Workshop: Week 4
PRELIM 1. Scipy, Numpy.
=======================
We're starting to look at methods (e.g., singular value decomposition)
that are too complex for it to be worthwhile to implement them
from scratch. From now on, we'll make more use of existing
software tools and libraries to perform some of the basic analyses.
In Python, many advanced analytic tools build upon two Python
packages (or extensions): NumPy and SciPy (http://www.numpy.org
and http://scipy.org/scipylib).
NumPy is a package for numerical analysis. It provides an
efficient N-dimensional array object, and direct support
for matrix algebra operations upon it (for instance, matrix
addition or multiplication as single operators). The
array object (whether as a 1-d vector, a 2-d matrix, or a
3+-d tensor) is the fundamental data structures for many
Python scientific and analytic packages.
SciPy extends NumPy with a several components useful in
scientific computing, such as statistical distributions,
sparse matrices, and clustering (it, for instance, provides
implementations of hierarchical clustering).

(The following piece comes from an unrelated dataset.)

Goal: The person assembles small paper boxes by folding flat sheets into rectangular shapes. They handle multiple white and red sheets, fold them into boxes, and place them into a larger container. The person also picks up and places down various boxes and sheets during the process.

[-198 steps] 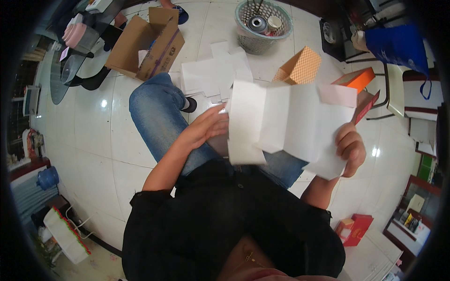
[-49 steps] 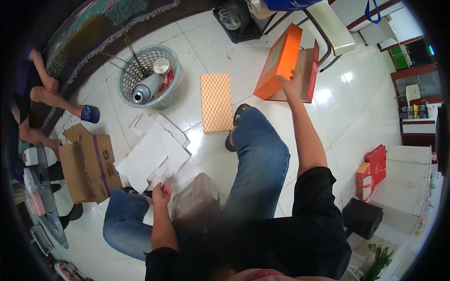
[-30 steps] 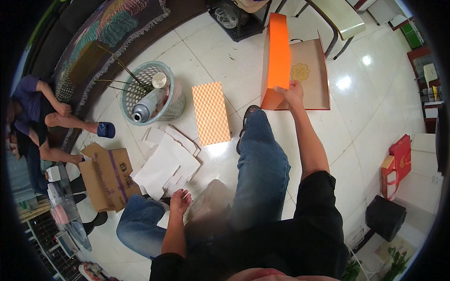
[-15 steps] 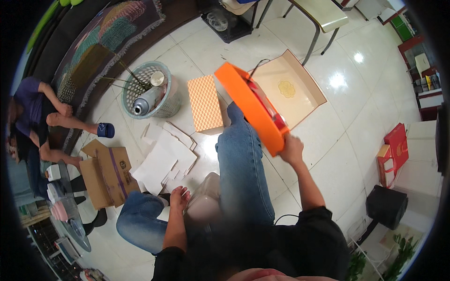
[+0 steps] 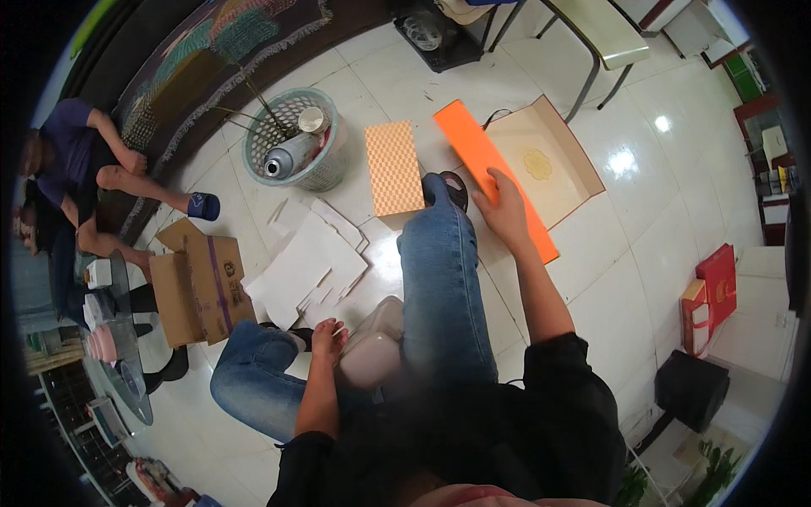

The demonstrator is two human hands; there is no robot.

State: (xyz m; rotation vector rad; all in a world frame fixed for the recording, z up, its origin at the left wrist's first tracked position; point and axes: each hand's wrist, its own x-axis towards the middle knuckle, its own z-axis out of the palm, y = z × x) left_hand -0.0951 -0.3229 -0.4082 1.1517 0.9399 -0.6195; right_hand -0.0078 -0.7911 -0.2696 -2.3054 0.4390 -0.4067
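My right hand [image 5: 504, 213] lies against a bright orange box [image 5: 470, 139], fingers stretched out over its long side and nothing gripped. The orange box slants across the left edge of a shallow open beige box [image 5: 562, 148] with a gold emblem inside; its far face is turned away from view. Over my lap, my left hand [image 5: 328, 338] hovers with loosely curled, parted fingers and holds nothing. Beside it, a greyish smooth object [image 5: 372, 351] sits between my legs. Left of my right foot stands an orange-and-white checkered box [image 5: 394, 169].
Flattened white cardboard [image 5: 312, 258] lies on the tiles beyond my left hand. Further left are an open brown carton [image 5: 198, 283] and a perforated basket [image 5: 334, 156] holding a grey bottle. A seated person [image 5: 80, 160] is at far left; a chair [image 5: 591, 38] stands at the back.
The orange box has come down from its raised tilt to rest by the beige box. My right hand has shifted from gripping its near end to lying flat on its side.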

Install NumPy and SciPy on your system. If you are not
familiar with the packages, read through the NumPy tutorial
at:
http://wiki.scipy.org/Tentative_NumPy_Tutorial
and try at least some of the example code.
=====================================================================
Question 1: Using SciPy for Clustering
======================================
To get started with using SciPy, used the scipy function
scipy.cluster.hierarchy.single() to redo Question 3 of
last week's worksheet. Use
scipy.cluster.hierarchy.dendrogram() to calculate the
dendrogram representation, and then pylab.savefig() to store
it.
You'll need to calculate the pairwise doc--doc similarities,
and place them in an upper-triangular matrix;
cluster.hierarchy.single() will then cluster them for you.
As before, be aware of the $O(n^2)$ time and (because of
representation required by the function) space complexity
here. Start with a small number of documents (say, 100),
then progressively double until running time or space
requirements become uncomfortable.
Question 2: Singular value decomposition
========================================
Scipy provides singular value decomposition through the
scipy.linalg.svd function.
Consider the following TDM (taken from Manning and Shutze,
Chapter 18, "Intro to IR")
d1 d2 d3 d4 d5 d6
ship 1 0 1 0 0 0
boat 0 1 0 0 0 0
ocean 1 1 0 0 0 0
voyage 1 0 0 1 1 0
trip 0 0 0 1 0 1
Convert this into a numpy matrix (using numpy.matrix()),
then use scipy.linalg.svd to perform the singular
value decomposition. Do this as:
import numpy as np
import sciply.linalg as la
X = np.matrix( /* the above TDM encoded as matrix */)
(U, s, V_T) = la.svd(X)
Print out U, s, V_T.
Note: due to imprecision in FP operations, you can get
extremely small values where there should be zeros.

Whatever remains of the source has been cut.